*Description of the task*: Before you return the lines below, strip out any images and keep every word as written.

*** Recorded information Section Begins ***

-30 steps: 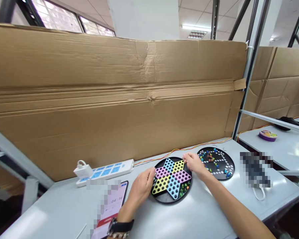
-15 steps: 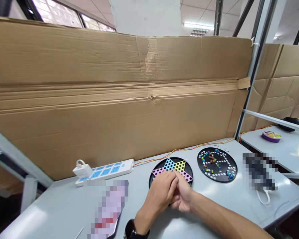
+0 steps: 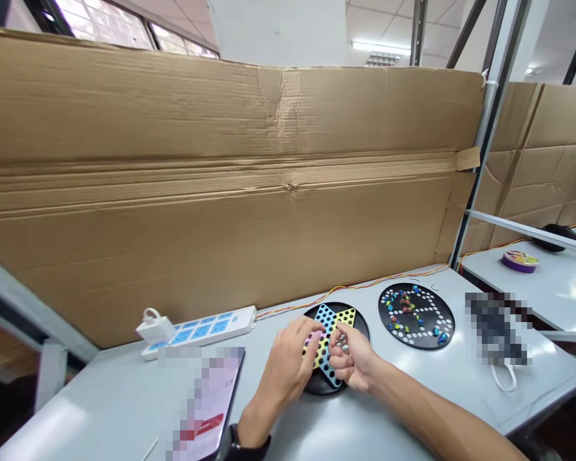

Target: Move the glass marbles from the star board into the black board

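Note:
A round black board with a colored star of holes, a Chinese checkers board (image 3: 326, 365), lies on the table in front of me. Over its left side reaches my left hand (image 3: 288, 358), thumb and fingers apart, with no object visible between them. My right hand (image 3: 355, 360) is curled above the board's right side. Several small glass marbles (image 3: 344, 347) show in its half-closed fingers. Part of the star is covered by both hands. Farther right, a second round black board (image 3: 432, 333) with white spots carries several colored marbles (image 3: 406, 301).
A white power strip (image 3: 211, 330) with a plugged-in charger (image 3: 154, 328) lies at the back left. A phone-like device (image 3: 216, 410) is near my left arm. A blurred dark object (image 3: 496, 330) with a white loop lies right. Cardboard (image 3: 221, 243) walls the table's back.
My hands were together over the board and have now parted. The left moved a little left, its fingers spreading. Marbles in my right hand and more of the star now show.

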Motion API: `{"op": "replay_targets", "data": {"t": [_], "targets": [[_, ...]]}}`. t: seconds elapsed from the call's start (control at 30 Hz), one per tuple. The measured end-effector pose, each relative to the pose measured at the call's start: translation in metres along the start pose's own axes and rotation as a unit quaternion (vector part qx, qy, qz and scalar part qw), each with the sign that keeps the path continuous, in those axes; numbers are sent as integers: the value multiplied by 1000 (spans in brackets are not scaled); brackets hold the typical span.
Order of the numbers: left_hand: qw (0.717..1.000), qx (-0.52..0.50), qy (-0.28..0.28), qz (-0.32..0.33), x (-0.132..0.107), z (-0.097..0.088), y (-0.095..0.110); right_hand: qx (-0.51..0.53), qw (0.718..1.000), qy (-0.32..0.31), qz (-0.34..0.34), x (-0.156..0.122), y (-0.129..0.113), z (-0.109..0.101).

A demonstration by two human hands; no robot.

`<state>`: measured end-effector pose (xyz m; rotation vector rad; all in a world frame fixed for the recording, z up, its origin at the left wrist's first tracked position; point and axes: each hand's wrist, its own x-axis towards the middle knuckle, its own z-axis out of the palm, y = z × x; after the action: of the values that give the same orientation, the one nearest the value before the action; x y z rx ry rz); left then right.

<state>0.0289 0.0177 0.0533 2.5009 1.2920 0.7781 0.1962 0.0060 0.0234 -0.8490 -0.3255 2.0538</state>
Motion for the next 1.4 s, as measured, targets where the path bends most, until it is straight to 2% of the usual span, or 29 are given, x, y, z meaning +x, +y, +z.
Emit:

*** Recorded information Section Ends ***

*Answer area*:
-30 steps: 
-15 steps: 
+0 steps: 

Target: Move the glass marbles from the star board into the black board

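Note:
A round black board with a colored star of holes, a Chinese checkers board (image 3: 326, 365), lies on the table in front of me. Over its left side reaches my left hand (image 3: 288, 358), thumb and fingers apart, with no object visible between them. My right hand (image 3: 355, 360) is curled above the board's right side. Several small glass marbles (image 3: 344, 347) show in its half-closed fingers. Part of the star is covered by both hands. Farther right, a second round black board (image 3: 432, 333) with white spots carries several colored marbles (image 3: 406, 301).
A white power strip (image 3: 211, 330) with a plugged-in charger (image 3: 154, 328) lies at the back left. A phone-like device (image 3: 216, 410) is near my left arm. A blurred dark object (image 3: 496, 330) with a white loop lies right. Cardboard (image 3: 221, 243) walls the table's back.
My hands were together over the board and have now parted. The left moved a little left, its fingers spreading. Marbles in my right hand and more of the star now show.
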
Motion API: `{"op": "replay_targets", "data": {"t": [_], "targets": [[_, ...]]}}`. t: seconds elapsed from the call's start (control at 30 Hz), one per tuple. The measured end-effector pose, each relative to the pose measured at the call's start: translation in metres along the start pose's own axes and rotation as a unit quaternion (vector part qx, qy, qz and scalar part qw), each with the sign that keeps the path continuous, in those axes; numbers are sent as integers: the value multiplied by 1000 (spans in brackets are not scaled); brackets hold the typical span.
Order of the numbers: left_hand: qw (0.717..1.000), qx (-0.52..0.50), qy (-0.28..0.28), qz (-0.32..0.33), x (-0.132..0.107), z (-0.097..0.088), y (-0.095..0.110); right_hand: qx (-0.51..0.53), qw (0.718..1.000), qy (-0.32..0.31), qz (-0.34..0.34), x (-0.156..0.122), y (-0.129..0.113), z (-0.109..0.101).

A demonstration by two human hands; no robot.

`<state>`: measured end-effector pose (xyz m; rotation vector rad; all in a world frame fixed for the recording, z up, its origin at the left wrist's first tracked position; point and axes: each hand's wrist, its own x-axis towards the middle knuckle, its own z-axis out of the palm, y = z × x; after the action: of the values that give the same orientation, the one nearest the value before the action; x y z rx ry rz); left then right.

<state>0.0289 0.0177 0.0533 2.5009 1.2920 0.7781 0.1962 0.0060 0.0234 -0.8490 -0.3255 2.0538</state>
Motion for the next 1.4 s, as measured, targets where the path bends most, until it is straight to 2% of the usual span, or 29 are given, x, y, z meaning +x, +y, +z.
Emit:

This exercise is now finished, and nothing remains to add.